Lorsque je vois à présent de jeunes couples riches, — écrit-il à sa femme, le 11 juin 1883, — une pitié infinie me vient pour loi, pour la vie que tu as eue il y a trente-cinq ans. Comme tout leur est facile, à ces jeunes femmes ; et à toi, ma chérie, comme tout, a été dur ! De moi-même je ne par le point : les poètes ont une folie qui les aide toujours à tout traverser. Mais les pauvres femmes ! La faim, le manque d’argent, le souci, les enfans, et, de la part du monde, un regard de pitié plus pénible que tout le reste ! Mais enfin, Dieu merci, tout a fini par s’arranger pour nous ; et maintenant tu ferais une mauvaise affaire en échangeant ta situation contre celle même de la femme du médecin d’ici.
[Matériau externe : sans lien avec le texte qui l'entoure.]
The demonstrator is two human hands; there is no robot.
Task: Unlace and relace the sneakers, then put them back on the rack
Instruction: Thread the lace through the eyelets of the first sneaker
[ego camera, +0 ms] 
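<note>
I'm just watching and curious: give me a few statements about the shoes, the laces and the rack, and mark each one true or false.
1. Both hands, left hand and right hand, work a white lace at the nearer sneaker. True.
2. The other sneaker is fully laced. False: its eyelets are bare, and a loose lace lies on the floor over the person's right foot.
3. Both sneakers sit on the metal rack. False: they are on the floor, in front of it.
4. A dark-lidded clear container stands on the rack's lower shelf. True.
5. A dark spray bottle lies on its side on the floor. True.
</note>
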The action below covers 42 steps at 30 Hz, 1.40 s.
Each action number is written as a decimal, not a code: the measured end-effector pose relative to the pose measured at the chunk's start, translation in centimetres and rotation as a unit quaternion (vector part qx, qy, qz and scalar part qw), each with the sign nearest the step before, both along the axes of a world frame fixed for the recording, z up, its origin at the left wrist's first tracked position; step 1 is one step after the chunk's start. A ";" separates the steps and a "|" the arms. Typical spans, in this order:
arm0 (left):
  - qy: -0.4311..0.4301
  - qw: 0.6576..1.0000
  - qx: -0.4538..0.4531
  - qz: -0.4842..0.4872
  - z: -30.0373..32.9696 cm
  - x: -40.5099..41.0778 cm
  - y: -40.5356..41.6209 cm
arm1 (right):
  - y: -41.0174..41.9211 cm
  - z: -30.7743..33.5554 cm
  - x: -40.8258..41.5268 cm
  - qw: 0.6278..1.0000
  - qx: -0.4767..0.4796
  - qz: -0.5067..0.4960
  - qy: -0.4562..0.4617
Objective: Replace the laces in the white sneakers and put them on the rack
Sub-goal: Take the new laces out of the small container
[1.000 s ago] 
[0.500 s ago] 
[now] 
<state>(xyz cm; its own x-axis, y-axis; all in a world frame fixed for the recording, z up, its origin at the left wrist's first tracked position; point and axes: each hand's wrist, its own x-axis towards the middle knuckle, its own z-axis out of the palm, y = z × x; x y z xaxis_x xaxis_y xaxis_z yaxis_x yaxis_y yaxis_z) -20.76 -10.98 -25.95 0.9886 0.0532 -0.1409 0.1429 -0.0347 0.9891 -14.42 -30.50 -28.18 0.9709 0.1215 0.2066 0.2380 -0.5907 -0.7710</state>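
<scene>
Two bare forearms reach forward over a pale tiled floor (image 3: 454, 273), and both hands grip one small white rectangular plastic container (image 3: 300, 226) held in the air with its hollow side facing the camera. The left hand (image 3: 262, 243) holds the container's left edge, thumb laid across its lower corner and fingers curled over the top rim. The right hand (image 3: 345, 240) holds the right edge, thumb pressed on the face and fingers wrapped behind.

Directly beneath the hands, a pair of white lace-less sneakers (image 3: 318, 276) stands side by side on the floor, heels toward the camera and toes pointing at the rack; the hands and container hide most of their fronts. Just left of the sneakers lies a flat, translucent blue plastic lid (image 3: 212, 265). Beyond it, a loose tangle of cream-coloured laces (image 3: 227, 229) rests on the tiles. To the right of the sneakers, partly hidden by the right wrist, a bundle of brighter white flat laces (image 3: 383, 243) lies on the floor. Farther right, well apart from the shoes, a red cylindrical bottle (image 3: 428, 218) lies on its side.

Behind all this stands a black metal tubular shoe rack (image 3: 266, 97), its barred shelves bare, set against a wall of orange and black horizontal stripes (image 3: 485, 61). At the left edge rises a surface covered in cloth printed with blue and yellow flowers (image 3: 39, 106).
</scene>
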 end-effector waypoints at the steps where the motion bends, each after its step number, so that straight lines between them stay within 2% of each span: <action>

Toute la seconde partie du dernier volume des Lettres de Fontane est remplie de passages pareils à celui-là. Nous sentons que, en effet, « tout s’est arrangé » pour le vieux couple, que la querelle de jadis est définitivement oubliée, ou plutôt qu’elle ajoute encore, par son souvenir, au charme d’une paix et d’un repos désormais immuables. Et cette conclusion suffirait, à elle seule, pour nous empêcher de trop nous émouvoir d’une querelle que, simplement, il aurait peut-être mieux valu qu’on nous laissât ignorer.


T. DE WYZEWA.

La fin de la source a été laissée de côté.